2.5. Dampak Utama: Naiknya Biaya SPP
Terlepas dari semua frasa kosong yang dikeluarkan oleh para konseptor otonomi pendidikan di Indonesia, kita tak bisa melupakan satu hal yang berkaitan langsung dan paling terasa oleh masyarakat. Otonomi pendidikan akan selalu diikuti oleh kenaikan SPP. Pengalaman di UNAM, Meksiko, membuktikan gratisnya (sebenarnya tidak gratis tetapi sekitar 50 sen persemester, sehingga dapat dikatakan gratis) pendidikan tidak berarti buruknya fasilitas kampus. Bahkan UNAM yang jumlah mahasiswanya mencapai 268000 orang, memiliki fasilitas berupa empat buah SMA yang siswa-siswanya begitu lulus menjadi mahasiswa UNAM. Namun ketika program Neoliberalisme diperkenalkan, biaya SPP dinaikkan hingga US$ 140, sebuah angka yang cukup mahal di kota Meksiko. Akibatnya, hampir sebagian mahasiswa UNAM melakukan mogok kuliah yang kemudian berbentrokan dengan aparat kepolisian yang diundang oleh pemerintah untuk merebut kembali kampus[7].

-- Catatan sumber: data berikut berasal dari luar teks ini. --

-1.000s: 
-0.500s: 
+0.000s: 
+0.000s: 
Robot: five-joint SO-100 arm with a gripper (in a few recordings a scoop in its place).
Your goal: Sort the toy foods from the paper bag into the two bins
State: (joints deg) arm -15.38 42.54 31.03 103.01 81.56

Di Indonesia, mahasiswa negeri angkatan 1999 dan 2000 kini membayar uang mendekati 1 juta rupiah sebagai SPP. Sampai saat ini memang masih belum jelas untuk tingkat pendidikan di bawahnya, tetapi memang telah terlihat akibat-akibat kenaikan SPP ini, 3 juta anak usia SMTP tidak sekolah. Sementara itu, pemerintah tetap mendorong kebijakan otonomi pendidikan kepada pemda-pemda dan otonomi kampus. Untuk otonomi kampus saja, direncanakan subsidi untuk pendidikan tinggi akan terus-menerus dikurangi sampai nol dalam jangka beberapa tahun.